Dowser replied to AK9849cy's topic in Solid Axle Swaps, Hardcore Custom Fab
No the bang for broke was for this one he's doing now. Things changed when he had to get stuff out of storage and had an axle dumped in his garage. Originally it was going to be rocking the stock suspension with identical size lower and upper arms. The suspension on the rear of the Red Pathy was a completely different build with different expectations then this one. The rear was built up using the lower arms as Uppers, and new lowers that were twice the size for maximum droop.

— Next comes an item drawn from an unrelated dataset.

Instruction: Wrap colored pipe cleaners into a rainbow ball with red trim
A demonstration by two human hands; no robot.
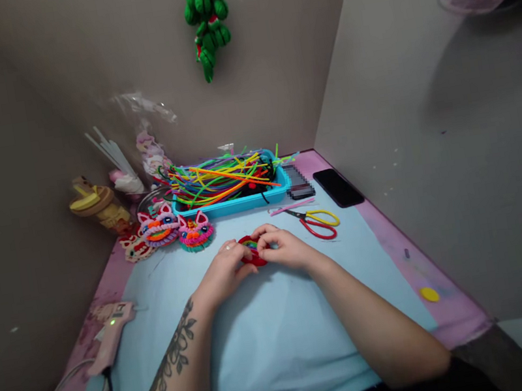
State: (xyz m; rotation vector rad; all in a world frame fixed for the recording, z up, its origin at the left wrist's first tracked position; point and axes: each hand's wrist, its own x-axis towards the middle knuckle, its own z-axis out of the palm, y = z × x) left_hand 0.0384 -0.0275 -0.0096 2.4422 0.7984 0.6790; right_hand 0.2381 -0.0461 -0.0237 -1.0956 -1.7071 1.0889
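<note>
Between my two hands is a small red craft piece (pixel 254 259) with rainbow-coloured bands in its middle, apparently bent from pipe cleaners. My left hand (pixel 232 263) grips its left side, thumb below and fingers above. Fingertips of my right hand (pixel 281 245) pinch its right and upper edge. Parts of the piece are hidden by my fingers. It is held over the light blue cloth (pixel 281 324). Just right of my right hand lie scissors (pixel 312 219) with one yellow and one red handle, blades apart, near a pink pipe cleaner (pixel 292 206).
A blue tray (pixel 228 208) heaped with colourful pipe cleaners (pixel 219 179) stands at the back. Left of it sit several fuzzy animal-face crafts (pixel 196 231). A pink glue gun (pixel 111 331) with its cord lies at the left. A phone (pixel 338 187) and a yellow disc (pixel 429 294) are on the right.
</note>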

The Rear had a 3" Body lift and he had a new coil and shock mount bar that was welded in 3"s higher off the frame to accommodate much longer shocks, springs for much more articulation. Obviously a new crossmember was created to allow the modified drive shaft to not touch as well. That build was probably the sickest Articulation on a 4 Door Pathy with such a low COG anywhere in the world in my opinion. Was very cool. I was so sad to hear of its inevitable demise. -
With the regular cab standard wheelbase as ours, it routes differently then ours yes, but the adjuster ends up lining up where the adjust is on our set up. There shouldn't be any modification to the cable or anything like that. You'll notice in the FSM page BR-30(according to a 1992FSM) that the 2WD handbrakes cable is obviously longer then ours due to its location, but at the adjuster,the cables going to the rear axle are almost Identical to ours. The 4WD version is WAY different setup. I suppose the extra foot of cable length isn't extremely important but you would have to secure it somehow.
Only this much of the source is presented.